■ **WHAT YOU HAVE TO DO**:
Pick out each line of the records that includes the string "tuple", and copy it.

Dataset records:

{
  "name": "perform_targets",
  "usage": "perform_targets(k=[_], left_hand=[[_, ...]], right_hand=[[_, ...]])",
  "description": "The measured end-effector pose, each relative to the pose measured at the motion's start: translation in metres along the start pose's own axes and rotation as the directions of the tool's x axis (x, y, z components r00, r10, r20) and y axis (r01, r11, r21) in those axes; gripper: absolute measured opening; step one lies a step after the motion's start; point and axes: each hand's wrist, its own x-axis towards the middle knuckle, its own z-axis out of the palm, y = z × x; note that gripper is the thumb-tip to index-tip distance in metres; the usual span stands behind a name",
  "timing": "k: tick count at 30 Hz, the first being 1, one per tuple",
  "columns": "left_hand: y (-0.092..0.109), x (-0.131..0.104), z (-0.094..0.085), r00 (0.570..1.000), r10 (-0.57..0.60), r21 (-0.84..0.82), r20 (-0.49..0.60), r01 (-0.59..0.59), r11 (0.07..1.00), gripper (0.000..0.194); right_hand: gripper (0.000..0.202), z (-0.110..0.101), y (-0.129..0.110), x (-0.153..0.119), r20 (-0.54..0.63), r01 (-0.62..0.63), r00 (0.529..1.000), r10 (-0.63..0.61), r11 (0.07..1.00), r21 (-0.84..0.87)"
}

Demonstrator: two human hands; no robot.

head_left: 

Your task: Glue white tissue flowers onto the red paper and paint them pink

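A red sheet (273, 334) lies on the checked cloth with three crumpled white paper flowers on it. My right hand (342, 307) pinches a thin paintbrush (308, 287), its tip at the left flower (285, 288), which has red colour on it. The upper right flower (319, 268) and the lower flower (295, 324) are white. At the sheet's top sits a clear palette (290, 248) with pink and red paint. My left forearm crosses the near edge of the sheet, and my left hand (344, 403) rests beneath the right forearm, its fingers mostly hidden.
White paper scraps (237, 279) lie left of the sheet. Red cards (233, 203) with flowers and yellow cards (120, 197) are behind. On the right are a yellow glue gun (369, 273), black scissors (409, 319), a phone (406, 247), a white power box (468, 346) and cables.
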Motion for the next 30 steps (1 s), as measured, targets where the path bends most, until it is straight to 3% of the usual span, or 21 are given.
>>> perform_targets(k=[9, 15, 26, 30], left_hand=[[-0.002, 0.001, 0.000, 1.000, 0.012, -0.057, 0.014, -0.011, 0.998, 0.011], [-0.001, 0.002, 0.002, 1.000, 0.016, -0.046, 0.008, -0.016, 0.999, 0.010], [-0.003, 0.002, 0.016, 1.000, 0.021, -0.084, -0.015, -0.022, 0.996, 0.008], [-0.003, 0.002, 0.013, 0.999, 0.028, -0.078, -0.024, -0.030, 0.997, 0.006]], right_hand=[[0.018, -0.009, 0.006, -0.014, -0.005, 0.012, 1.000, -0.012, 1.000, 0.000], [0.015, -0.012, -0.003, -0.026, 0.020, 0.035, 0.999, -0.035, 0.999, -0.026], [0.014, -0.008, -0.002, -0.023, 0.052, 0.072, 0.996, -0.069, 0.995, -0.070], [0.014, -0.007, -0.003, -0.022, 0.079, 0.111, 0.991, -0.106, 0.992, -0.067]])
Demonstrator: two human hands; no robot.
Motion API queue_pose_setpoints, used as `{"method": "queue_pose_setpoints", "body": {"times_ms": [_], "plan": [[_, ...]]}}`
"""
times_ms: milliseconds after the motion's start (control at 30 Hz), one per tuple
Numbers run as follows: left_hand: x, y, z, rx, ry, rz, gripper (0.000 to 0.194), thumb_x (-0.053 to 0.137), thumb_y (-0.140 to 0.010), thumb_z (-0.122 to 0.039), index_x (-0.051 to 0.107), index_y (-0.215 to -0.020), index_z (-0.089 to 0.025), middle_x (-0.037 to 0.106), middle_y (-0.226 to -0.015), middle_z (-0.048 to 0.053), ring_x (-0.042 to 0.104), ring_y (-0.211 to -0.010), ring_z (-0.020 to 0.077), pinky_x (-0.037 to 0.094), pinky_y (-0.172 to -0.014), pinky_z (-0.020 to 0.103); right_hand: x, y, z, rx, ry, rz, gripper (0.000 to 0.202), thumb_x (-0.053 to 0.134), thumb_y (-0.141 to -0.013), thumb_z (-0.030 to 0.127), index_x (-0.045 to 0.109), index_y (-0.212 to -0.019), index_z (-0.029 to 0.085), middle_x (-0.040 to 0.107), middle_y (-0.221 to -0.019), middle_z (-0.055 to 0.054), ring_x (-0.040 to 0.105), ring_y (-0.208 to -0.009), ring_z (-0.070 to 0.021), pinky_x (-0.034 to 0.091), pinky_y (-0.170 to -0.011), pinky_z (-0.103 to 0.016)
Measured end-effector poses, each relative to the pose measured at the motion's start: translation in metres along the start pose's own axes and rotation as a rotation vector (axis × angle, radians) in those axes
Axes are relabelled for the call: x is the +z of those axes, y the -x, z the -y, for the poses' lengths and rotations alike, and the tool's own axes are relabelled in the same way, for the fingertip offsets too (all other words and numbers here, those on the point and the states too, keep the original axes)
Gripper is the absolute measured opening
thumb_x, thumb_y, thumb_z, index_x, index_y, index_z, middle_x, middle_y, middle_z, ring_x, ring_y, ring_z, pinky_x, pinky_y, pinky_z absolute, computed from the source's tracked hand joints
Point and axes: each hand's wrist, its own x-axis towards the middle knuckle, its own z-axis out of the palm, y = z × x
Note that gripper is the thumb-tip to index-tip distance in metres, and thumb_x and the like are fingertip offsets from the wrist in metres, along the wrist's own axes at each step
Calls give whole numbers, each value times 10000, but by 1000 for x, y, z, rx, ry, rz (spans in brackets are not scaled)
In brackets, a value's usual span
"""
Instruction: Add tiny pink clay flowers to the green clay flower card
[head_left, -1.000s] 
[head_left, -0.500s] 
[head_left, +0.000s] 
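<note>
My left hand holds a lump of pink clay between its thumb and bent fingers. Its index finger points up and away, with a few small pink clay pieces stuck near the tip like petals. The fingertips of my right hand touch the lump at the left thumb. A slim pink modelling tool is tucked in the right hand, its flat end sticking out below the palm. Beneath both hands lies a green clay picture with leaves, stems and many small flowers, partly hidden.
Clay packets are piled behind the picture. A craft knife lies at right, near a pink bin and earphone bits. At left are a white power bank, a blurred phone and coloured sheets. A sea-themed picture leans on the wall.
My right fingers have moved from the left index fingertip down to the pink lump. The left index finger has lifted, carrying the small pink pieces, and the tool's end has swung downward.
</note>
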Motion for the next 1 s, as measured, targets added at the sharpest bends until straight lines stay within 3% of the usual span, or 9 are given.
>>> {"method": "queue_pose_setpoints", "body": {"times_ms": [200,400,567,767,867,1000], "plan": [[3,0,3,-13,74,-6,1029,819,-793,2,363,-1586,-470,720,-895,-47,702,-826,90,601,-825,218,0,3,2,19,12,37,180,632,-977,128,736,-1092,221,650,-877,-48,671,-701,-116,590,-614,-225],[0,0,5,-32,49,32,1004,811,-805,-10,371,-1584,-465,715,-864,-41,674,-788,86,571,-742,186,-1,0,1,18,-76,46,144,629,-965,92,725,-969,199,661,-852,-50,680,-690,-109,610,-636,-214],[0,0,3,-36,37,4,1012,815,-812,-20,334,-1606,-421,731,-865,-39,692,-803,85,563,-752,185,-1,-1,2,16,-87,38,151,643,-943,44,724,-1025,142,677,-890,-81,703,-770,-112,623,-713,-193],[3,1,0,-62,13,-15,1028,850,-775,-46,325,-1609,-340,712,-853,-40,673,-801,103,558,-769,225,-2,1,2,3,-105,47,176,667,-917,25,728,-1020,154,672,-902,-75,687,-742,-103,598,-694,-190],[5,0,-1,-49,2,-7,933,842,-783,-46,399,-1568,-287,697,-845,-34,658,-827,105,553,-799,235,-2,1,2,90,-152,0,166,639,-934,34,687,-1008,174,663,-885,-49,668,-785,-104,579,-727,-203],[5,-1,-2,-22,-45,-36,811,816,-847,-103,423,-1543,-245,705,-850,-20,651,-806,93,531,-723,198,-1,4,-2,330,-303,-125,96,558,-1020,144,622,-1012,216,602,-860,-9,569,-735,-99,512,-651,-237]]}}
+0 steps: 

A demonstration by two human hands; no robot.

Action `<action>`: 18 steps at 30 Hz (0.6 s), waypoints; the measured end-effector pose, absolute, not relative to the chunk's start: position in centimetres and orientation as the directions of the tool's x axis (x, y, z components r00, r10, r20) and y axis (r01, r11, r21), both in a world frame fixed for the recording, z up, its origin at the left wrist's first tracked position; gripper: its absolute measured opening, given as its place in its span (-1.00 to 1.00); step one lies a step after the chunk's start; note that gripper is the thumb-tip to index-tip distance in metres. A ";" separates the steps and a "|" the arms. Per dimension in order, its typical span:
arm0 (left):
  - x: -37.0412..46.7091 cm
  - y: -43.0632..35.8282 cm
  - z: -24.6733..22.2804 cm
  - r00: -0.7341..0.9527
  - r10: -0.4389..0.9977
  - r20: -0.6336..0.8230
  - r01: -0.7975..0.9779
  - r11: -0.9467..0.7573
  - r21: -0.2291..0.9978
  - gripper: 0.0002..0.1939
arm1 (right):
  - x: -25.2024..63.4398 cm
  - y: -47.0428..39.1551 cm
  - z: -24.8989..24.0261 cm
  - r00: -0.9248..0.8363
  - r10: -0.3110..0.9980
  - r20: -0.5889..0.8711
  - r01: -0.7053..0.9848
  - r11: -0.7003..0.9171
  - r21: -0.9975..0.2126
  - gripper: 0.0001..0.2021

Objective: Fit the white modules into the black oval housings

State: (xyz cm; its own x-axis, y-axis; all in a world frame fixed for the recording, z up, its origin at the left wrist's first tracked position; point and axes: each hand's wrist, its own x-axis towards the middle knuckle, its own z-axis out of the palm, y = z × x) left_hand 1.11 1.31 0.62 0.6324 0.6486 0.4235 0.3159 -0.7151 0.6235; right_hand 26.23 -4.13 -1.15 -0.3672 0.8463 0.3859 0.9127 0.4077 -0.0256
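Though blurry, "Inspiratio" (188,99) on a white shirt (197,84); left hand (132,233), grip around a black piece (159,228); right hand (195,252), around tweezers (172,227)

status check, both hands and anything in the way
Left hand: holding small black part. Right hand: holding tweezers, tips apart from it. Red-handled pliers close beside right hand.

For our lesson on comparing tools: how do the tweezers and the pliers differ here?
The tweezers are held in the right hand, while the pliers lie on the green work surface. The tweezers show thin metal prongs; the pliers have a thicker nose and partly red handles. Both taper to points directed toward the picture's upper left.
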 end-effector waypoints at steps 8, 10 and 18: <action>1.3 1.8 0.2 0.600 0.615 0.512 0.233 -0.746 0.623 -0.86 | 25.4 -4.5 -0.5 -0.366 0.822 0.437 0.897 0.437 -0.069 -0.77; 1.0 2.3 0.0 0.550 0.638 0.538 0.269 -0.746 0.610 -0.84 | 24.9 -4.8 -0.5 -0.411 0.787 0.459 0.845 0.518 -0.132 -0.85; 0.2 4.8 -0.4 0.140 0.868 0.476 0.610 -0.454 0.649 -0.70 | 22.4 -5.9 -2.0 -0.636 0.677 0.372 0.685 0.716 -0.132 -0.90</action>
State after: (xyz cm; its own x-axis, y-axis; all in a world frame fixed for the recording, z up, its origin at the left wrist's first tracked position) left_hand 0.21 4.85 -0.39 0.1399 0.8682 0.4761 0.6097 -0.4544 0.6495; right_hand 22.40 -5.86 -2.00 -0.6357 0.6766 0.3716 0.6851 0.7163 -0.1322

■ **SOLVED EXERCISE**:
  "timing": "k: tick count at 30 Hz, the first being 1, one per tuple",
times_ms: milliseconds after the motion's start (control at 30 Hz), one per tuple

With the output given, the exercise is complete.